- **GIVEN DATA**
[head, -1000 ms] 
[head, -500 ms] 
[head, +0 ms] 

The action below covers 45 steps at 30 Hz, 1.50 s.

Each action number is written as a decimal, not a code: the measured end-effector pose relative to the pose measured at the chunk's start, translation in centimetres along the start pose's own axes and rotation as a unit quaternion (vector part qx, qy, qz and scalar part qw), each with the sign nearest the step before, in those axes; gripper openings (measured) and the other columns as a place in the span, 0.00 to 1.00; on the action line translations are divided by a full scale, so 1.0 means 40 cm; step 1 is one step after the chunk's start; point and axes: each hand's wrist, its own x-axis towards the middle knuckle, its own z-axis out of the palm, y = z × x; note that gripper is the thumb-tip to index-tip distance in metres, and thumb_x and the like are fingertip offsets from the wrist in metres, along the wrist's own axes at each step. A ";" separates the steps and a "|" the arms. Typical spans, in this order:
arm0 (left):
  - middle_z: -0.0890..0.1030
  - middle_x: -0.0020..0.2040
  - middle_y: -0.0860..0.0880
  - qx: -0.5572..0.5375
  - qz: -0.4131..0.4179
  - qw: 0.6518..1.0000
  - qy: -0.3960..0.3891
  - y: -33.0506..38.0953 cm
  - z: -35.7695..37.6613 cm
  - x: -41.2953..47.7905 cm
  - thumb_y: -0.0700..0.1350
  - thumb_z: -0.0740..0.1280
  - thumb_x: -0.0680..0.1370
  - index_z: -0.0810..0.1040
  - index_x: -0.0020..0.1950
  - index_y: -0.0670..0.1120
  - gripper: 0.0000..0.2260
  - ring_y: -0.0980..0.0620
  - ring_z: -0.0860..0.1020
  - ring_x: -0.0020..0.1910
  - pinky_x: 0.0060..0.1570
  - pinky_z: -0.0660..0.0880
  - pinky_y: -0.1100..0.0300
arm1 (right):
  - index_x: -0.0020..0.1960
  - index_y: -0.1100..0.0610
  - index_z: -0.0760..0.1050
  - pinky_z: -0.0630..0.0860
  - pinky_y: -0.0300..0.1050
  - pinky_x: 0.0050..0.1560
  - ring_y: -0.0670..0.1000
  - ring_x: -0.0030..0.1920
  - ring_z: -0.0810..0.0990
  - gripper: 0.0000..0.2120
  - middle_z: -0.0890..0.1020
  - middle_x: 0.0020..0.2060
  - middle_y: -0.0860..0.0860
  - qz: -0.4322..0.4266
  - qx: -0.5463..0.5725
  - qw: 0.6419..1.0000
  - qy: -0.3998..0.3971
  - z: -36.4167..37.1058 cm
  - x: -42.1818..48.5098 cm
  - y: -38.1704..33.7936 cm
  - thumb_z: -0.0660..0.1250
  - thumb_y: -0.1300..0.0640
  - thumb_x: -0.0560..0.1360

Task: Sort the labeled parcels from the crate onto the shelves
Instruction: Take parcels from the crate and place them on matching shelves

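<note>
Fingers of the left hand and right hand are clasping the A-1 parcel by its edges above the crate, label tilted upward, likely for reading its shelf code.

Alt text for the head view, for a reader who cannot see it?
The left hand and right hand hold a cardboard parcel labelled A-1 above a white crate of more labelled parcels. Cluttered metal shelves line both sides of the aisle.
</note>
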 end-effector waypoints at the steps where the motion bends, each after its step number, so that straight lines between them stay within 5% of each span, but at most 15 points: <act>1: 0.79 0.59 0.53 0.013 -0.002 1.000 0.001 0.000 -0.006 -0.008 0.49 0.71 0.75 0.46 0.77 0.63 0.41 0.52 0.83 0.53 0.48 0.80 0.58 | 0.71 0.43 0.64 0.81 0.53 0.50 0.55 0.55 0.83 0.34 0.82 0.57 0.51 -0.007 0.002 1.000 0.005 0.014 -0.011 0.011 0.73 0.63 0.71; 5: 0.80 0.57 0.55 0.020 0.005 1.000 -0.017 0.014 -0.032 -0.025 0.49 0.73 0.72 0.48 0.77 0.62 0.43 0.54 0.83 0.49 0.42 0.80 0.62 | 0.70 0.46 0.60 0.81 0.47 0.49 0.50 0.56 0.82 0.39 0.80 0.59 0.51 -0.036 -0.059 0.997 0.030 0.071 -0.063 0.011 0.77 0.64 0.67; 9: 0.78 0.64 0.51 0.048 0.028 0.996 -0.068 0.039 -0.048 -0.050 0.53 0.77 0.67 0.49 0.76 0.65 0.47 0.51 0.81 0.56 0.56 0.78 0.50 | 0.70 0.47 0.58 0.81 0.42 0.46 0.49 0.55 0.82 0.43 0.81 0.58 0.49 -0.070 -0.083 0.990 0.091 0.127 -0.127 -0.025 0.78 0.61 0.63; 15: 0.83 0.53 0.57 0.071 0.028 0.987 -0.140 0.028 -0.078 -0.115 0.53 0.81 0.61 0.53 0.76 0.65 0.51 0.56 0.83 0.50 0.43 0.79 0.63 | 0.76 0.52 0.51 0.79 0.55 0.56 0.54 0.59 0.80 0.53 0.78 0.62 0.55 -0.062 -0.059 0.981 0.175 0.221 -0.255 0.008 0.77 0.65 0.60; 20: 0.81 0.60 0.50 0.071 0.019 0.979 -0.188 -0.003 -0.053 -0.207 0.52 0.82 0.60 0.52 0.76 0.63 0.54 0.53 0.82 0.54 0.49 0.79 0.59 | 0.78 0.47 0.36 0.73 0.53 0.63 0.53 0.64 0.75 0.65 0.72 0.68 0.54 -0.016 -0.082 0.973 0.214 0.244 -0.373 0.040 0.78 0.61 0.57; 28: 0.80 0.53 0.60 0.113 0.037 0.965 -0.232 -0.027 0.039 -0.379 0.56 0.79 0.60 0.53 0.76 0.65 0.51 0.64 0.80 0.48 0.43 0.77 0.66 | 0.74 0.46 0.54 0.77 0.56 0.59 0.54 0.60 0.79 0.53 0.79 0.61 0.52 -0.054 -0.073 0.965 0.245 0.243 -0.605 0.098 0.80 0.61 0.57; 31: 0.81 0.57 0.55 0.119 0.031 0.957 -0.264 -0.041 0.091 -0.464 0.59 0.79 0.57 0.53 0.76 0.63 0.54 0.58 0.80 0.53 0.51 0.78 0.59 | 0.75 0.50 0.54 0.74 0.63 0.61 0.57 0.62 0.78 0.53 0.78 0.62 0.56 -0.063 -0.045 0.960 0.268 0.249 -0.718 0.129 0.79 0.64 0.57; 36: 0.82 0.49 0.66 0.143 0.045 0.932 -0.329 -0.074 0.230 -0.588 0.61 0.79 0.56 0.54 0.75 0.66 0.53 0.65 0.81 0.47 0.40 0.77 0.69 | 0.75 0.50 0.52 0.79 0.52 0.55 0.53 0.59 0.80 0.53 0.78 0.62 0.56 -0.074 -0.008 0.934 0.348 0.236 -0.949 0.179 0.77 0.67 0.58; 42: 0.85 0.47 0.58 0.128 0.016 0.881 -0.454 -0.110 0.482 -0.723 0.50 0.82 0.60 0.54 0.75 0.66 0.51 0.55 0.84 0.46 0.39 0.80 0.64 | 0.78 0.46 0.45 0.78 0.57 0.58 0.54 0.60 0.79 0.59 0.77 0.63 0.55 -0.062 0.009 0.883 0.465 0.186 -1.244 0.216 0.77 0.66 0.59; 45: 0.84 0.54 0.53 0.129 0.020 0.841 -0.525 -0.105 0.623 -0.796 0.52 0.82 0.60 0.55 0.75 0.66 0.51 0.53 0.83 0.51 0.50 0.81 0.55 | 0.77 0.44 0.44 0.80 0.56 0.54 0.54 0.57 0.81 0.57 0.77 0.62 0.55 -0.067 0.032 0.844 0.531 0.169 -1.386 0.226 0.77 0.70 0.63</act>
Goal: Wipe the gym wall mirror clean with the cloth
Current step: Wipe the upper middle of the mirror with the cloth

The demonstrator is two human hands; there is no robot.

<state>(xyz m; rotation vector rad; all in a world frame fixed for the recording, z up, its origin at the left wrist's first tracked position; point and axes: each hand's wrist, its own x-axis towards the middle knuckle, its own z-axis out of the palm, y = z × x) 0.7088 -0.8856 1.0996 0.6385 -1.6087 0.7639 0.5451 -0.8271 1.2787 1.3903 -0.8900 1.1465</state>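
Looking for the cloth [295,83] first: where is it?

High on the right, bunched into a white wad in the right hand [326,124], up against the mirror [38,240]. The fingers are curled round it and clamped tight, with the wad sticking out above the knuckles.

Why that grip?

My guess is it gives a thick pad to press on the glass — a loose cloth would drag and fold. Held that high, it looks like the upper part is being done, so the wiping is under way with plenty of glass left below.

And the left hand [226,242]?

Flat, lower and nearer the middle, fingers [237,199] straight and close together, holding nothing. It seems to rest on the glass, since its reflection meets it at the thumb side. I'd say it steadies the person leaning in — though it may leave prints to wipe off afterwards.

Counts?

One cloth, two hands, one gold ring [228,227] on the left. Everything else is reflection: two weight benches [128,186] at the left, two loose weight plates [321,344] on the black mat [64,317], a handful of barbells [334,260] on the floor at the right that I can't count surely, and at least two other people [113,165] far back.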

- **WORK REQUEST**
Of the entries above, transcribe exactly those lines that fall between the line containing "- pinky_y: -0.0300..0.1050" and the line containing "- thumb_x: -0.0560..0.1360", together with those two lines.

- **SOLUTION FOR THIS PROBLEM**
  - pinky_y: -0.0300..0.1050
  - pinky_x: 0.0050..0.1560
  - ring_y: -0.0670..0.1000
  - ring_x: -0.0030..0.1920
  - ring_z: -0.0810..0.0990
  - gripper: 0.0000..0.2120
  - middle_z: -0.0890..0.1020
  - middle_x: 0.0020..0.2060
  - middle_y: -0.0860..0.0860
  - qz: -0.4322..0.4266
  - qx: -0.5463..0.5725
  - qw: 0.6419..1.0000
  - qy: -0.3998..0.3971
  - z: -36.4167..37.1058 cm
  - x: -42.1818..48.5098 cm
  - y: -38.1704..33.7936 cm
  - thumb_z: -0.0660..0.1250
  - thumb_y: -0.1300..0.0640
  - thumb_x: -0.0560..0.1360

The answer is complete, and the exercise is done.